··· Given records
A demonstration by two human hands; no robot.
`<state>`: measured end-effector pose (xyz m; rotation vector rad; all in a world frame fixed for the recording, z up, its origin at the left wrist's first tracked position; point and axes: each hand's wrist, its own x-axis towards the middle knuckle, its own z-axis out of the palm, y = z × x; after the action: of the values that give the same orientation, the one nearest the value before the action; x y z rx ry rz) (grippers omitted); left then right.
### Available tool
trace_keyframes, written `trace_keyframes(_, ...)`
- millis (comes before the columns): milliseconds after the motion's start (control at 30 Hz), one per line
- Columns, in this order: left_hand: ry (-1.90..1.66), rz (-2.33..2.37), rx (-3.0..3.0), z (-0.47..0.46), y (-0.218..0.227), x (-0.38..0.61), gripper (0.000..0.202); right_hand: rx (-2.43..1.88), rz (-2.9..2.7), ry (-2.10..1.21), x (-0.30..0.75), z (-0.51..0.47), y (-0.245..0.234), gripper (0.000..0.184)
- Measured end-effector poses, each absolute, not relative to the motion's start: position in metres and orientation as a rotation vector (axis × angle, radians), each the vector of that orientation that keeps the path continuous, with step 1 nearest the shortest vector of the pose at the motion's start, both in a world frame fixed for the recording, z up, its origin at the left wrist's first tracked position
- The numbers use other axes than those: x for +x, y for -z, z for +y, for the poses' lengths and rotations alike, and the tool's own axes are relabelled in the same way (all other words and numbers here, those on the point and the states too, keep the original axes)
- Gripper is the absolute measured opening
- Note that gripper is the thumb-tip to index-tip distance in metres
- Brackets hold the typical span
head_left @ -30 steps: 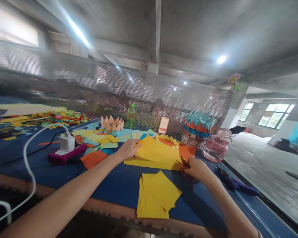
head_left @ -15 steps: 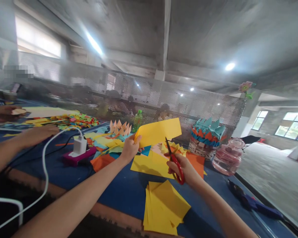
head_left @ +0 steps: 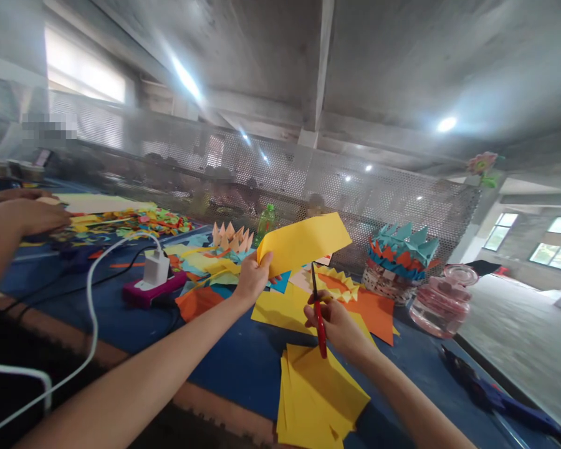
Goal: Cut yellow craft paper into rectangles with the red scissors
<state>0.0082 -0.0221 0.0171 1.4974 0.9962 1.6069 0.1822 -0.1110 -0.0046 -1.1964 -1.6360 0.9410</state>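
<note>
Grey bare concrete ceiling (head_left: pixel 243 50) is spanning overhead, perforated metal screen (head_left: pixel 247 162) is standing behind the blue surface (head_left: pixel 229 380), pale concrete floor (head_left: pixel 518 324) is showing at right. White looping cable (head_left: pixel 90 312) is crossing the left front, running to a white block charger (head_left: pixel 156 269) that is sitting on a magenta power strip (head_left: pixel 133 294). Multicoloured paper scraps (head_left: pixel 144 219) are piling up far left, near a co-worker's hands (head_left: pixel 37 215). Peach spiky paper ring (head_left: pixel 232 240) is standing beside a green plastic bottle (head_left: pixel 267 219). Woven basket (head_left: pixel 386 284) with teal, orange and blue paper points (head_left: pixel 399 249) is standing right, next to a pink transparent jar (head_left: pixel 442 305); dark blue gun-shaped tool (head_left: pixel 490 393) is lying nearer the right edge. Yellow zigzag paper piece (head_left: pixel 339 284) and flat orange sheet (head_left: pixel 378 308) are lying behind the right hand (head_left: pixel 334 321). Stacked yellow paper pieces (head_left: pixel 315 399) are lying up front.

Left hand (head_left: pixel 254 274) is pinching a curved yellow paper sheet (head_left: pixel 303 243) by its left end, raised above the surface, blocking part of the screen. Right hand is gripping red-handled scissors (head_left: pixel 321 333), tip pointing up just under the sheet; cannot tell if touching.
</note>
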Motion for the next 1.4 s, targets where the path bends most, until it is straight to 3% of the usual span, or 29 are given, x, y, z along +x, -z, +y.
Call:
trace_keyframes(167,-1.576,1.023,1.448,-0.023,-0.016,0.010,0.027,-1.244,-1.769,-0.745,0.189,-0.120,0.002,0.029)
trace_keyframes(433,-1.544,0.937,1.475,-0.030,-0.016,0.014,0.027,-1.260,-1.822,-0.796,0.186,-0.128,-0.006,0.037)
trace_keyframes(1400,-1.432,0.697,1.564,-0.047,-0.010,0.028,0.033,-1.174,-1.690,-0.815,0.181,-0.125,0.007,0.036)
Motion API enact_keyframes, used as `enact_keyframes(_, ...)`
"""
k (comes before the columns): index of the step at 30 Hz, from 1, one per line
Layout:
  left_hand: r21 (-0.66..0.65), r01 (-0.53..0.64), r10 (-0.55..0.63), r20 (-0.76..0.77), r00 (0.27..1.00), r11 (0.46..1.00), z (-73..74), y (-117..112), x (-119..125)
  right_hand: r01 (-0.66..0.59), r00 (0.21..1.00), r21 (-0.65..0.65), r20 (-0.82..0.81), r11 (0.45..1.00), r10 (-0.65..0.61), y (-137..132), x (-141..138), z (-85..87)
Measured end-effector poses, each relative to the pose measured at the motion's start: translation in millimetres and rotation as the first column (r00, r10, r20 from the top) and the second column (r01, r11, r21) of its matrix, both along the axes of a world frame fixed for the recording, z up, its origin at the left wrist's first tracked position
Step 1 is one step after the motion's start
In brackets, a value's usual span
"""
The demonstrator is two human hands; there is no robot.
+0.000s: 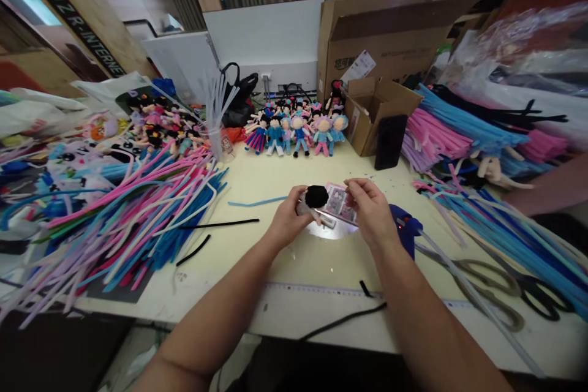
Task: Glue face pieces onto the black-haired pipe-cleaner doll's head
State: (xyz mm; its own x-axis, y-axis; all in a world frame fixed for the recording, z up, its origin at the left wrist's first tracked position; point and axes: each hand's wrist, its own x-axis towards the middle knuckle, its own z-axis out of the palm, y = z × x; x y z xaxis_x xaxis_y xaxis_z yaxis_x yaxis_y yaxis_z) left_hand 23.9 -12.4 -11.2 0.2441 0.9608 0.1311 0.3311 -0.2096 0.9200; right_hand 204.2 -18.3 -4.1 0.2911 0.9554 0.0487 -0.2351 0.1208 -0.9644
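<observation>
My left hand is closed around a small doll with a round black fuzzy head; part of its pale body shows below the fingers. To the right, my right hand has its thumb and fingertips pinched together, and what they hold is too small to make out. Between the hands lies a clear-topped sheet or case with small printed pictures. A blue glue gun rests just beside my right wrist, with a long translucent glue stick behind it.
Bundled pipe cleaners cover the left side, and more lie at right near large scissors. Finished dolls stand at the back beside an open small carton and a black phone. Black pieces lie loose.
</observation>
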Motion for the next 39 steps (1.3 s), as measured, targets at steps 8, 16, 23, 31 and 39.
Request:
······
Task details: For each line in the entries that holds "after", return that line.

Response area:
`<state>`: measured end-effector pose (xyz m; rotation vector rad; all in a world frame fixed for the recording, z up, its origin at the left wrist's first tracked position; point and axes: each hand's wrist, its own x-axis towards the middle knuckle, its own z-axis out of the palm, y = z × x; after the action: of the values that give the same orientation, the one nearest the value before the action; x y z rx ry rz) (grippers omitted); left then right.
- millis (comes before the columns): milliseconds after the motion's start (control at 30 Hz), one per line
Step 1 is one step after the motion's start

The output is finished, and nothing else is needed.